EXERCISE: Please give back the listing exactly, without any of its pictures.

THE DATA:

============================================================

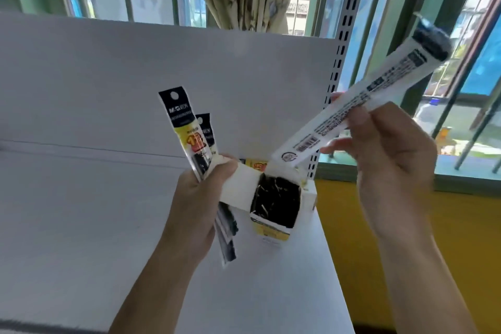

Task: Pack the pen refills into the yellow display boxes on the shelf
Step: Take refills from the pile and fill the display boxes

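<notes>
Black-and-yellow plastic refill packets [187,130] are gripped in the left hand [199,198] at centre left, beside the open yellow cardboard display box [271,230] on the white shelf board [81,211]. A long white refill packet [352,106], pinched by the right hand [390,160], is aimed at the box mouth; a steeper tilt is judged needed for insertion. Barred windows [471,68] are seen behind.

Left grip [199,195] curled tight; right grip [393,154] raised, fingertips pinching.

Display box [271,229] on shelf [108,211]; refill packs [187,133] left of it, single pack [352,106] above-right.
</notes>
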A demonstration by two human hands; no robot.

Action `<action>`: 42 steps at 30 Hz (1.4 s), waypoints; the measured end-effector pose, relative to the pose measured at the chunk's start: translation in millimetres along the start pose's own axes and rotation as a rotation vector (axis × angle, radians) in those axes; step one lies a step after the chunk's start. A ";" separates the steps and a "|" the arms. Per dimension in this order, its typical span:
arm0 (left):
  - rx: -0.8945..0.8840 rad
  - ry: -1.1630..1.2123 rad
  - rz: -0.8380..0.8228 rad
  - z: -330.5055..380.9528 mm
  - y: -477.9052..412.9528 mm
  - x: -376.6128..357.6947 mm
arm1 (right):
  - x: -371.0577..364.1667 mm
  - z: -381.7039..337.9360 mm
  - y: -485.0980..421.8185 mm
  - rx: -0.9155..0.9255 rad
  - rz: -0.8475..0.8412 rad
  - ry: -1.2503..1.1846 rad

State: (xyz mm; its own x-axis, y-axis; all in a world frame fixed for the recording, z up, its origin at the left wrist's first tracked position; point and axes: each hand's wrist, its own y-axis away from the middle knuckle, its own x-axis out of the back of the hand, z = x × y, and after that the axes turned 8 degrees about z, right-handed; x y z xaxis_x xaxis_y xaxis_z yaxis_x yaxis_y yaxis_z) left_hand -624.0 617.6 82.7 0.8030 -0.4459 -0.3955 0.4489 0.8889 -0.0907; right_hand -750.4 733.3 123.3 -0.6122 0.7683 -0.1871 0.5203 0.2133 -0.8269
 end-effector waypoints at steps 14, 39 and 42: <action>-0.086 -0.046 0.064 -5.9 6.9 -6.1 | 5.9 20.1 24.0 0.352 -0.300 0.469; -0.420 -0.528 -0.074 -1.9 13.5 -11.9 | -29.4 -6.8 3.5 -0.160 -0.562 0.779; -0.491 -0.618 -0.175 4.2 18.3 -12.2 | -35.0 -9.7 -0.6 -0.266 -0.625 0.609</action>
State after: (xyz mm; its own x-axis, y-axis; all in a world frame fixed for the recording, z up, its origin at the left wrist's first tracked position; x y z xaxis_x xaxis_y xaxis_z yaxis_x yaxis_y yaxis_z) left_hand -623.9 638.8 89.6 0.8729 -0.4327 0.2255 0.4804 0.6812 -0.5524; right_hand -723.5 712.1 135.5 -0.4480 0.6356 0.6287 0.3660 0.7720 -0.5196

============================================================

RESPONSE TO THE EXERCISE:
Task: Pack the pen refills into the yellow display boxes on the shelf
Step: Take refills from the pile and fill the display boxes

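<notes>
Black-and-yellow plastic refill packets [187,130] are gripped in the left hand [199,198] at centre left, beside the open yellow cardboard display box [271,230] on the white shelf board [81,211]. A long white refill packet [352,106], pinched by the right hand [390,160], is aimed at the box mouth; a steeper tilt is judged needed for insertion. Barred windows [471,68] are seen behind.

Left grip [199,195] curled tight; right grip [393,154] raised, fingertips pinching.

Display box [271,229] on shelf [108,211]; refill packs [187,133] left of it, single pack [352,106] above-right.
</notes>
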A demonstration by two human hands; no robot.

Action `<action>`: 42 steps at 30 Hz (1.4 s), waypoints; the measured end-effector pose, relative to the pose measured at the chunk's start: translation in millimetres along the start pose's own axes and rotation as a rotation vector (axis × angle, radians) in those axes; step one lies a step after the chunk's start. A ";" separates the steps and a "|" the arms. Per dimension in this order, its typical span:
arm0 (left):
  - rx: -0.8945..0.8840 rad
  - ry: -1.1630..1.2123 rad
  - rz: -0.8380..0.8228 rad
  - z: -330.5055..380.9528 mm
  - y: -477.9052..412.9528 mm
  - x: -376.6128..357.6947 mm
arm1 (right):
  - x: -371.0577..364.1667 mm
  - z: -381.7039..337.9360 mm
  - y: -485.0980..421.8185 mm
  - rx: -0.9155..0.9255 rad
  - rz: -0.8475..0.8412 rad
  - ry: -1.2503..1.1846 rad

State: (xyz mm; its own x-axis, y-axis; all in a world frame fixed for the recording, z up, its origin at the left wrist's first tracked position; point and axes: each hand's wrist, its own y-axis away from the middle knuckle, its own x-axis out of the back of the hand, z = x × y, and after that the axes turned 8 degrees about z, right-handed; x y z xaxis_x xaxis_y xaxis_z yaxis_x yaxis_y yaxis_z) left_hand -624.0 617.6 82.7 0.8030 -0.4459 -0.3955 0.4489 0.8889 -0.0907; right_hand -750.4 733.3 123.3 -0.6122 0.7683 -0.1871 0.5203 0.2133 -0.8269
 end-effector waypoints at steps 14, 39 and 42: <action>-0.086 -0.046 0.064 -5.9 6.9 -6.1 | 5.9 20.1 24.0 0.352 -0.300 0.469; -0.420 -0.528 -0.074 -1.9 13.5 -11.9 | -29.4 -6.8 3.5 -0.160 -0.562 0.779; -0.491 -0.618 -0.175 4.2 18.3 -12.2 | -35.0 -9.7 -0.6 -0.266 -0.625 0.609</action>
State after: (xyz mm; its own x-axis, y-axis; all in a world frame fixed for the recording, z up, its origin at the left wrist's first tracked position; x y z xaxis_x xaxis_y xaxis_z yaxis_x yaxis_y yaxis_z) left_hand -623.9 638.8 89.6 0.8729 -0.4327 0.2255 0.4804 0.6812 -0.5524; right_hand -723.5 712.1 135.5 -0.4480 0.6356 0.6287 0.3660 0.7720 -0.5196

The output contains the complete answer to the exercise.